Publico - 11 de Maio

Público e Privado
Por JOSÉ MANUEL FERNANDES

Lembram-se do tempo em que a banca era pública, "do povo", "nossa"? Lembram-se do tempo em que só havia um operador de telecomunicações, naturalmente público? Lembram-se de quando todas as indústrias básicas eram do Estado, geravam enormes prejuízos mas eram consideradas "estratégicas"? Lembram-se de quando a maioria dos diários eram públicos, os seus directores eram escolhidos pelos governos e se jurava pelo pluralismo da informação? Lembram-se de quando apareceram as primeiras rádios privadas, então "piratas", e se prognosticou que vinha aí o cataclismo dos interesses comerciais?

E lembram-se de como tudo isto era justificado? Lembram-se de como se invocava a "soberania nacional", se previa que o público seria pior servido se algo mudasse e se jurava que só o Estado podia prestar os serviços públicos que essas empresas garantiam?

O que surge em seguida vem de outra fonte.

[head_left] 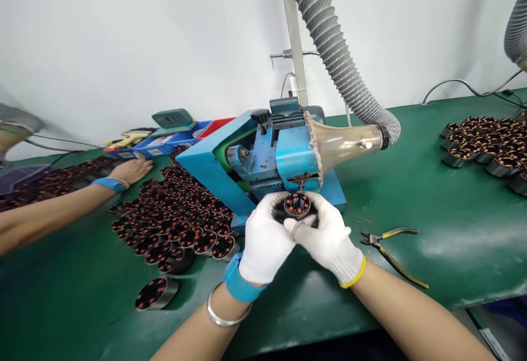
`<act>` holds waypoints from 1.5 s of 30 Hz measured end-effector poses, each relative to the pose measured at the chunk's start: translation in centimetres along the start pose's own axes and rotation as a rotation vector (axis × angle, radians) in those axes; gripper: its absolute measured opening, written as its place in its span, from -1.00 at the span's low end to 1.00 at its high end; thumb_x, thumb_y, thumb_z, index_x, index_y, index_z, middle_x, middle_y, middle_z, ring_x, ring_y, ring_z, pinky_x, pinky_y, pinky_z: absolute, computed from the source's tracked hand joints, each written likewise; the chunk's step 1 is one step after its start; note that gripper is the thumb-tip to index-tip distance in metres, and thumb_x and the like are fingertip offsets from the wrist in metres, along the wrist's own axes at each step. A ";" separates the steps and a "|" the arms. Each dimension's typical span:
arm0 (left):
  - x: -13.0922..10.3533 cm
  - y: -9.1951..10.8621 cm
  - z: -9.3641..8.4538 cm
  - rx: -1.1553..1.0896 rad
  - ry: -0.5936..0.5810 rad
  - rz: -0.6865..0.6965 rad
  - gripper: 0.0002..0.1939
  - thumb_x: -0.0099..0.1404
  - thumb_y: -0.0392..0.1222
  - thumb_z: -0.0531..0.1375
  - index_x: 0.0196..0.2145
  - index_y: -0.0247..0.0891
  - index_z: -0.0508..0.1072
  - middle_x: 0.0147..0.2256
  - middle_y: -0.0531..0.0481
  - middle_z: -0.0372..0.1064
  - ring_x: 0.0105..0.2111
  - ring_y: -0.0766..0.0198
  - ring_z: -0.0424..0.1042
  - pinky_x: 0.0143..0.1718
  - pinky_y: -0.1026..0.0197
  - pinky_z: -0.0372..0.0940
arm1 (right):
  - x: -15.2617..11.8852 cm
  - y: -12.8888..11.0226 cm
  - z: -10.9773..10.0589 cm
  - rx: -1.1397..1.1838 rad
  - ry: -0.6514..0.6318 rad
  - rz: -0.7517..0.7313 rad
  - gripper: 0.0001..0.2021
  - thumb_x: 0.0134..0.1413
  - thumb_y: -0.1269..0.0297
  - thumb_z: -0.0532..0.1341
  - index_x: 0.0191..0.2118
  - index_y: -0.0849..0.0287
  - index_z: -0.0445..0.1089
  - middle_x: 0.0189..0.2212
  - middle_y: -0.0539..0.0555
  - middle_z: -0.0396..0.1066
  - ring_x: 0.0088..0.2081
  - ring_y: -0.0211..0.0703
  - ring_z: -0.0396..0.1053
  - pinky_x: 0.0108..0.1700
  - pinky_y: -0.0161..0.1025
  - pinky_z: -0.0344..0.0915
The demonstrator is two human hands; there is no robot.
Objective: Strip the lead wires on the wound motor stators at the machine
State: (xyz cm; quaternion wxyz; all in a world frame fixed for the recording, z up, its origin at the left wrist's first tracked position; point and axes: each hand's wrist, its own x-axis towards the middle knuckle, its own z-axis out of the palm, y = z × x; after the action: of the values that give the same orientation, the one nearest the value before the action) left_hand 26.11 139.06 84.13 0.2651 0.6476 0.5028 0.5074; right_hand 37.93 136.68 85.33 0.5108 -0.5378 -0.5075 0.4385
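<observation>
Both my hands wear white gloves and hold one round motor stator (297,205) between them, its coil side facing up. My left hand (265,238) grips its left side, and my right hand (323,232) wraps round the right and front, thumb across the near side. A thin copper wire rises from the stator toward the slot of the blue machine (294,155), just beyond my fingers. The undersides of my fingers are partly hidden.
Rows of stators (181,218) stand left of the machine, with a single stator (157,293) nearer. Open pliers (391,248) lie right. More stators (489,144) stand far right. A grey hose (337,48) joins the machine. Another person's hand (132,170) reaches in left, near blue bins (164,142).
</observation>
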 end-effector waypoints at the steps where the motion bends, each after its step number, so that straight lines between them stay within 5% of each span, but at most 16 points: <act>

Não foi há muitos anos - a primeira privatização foi aí há uns doze anos -, mas a memória de muitos é curta e esqueceu como muitas dessas empresas públicas prestavam pior serviço aos seus clientes do que prestam as empresas privatizadas, em ambiente concorrencial. Assim como já se não lembra da arrogância dos antigos monopólios públicos, da forma como em nome do tal "serviço público" que prestavam mal, e de uma "soberania" que estavam longe de assegurar, iam delapidando o dinheiro dos contribuintes.

Tão curta é a memória dos povos que permite que se continue a alimentar a mistificação que a prestação de um "serviço público" - seja ele bancário, de telecomunicações, de transportes, de informação ou de televisão - só pode ser bem prestado se for prestado por um operador público. Tudo porque se operador for privado passa a ter como objectivo algo hediondo: o "lucro".

Apesar do muito que Portugal evoluiu com a banca privada, a indústria reprivatizada, por mais provas que existam de que os antigos diários públicos deram enormes saltos de qualidade após a sua privatização, a actual discussão sobre a RTP fez regressar os argumentos de sempre: os da defesa da soberania, os da garantia de pluralismo, os da superioridade do Estado como servidor de bens ao povo. É como nada se tivesse aprendido, como se o Estado só tivesse qualidades e as empresas apenas defeitos e intenções ocultas.

A verdade, porém, é outra. Primeiro: há muitas empresas que nunca farão sentido nem terão viabilidade se não tiverem como objecto e preocupação central o serviço público - entre elas contam-se as de comunicação social. Segundo: há bens públicos limitados, como espaço hertziano, cuja utilização tem de ser regulada pelo Estado que só deve conceder licenças de utilização - como as de televisão - em função de contrapartidas e contratos de "serviço público". Terceiro: que há domínios em que o "serviço público" existe investimento público, logo financiamento pelo Estado. Quarto: que mesmo esse "serviço público" financiado não tem de ser obrigatoriamente prestado por empresas do Estado, já que em simultâneo pode ser contractualizado com empresas privadas,

Tudo isto devia ser lembrado no actual debate sobre a RTP - só que isso não parece interessar a quem quer sobretudo fazer esquecer que a RTP não presta "serviço público" que se veja.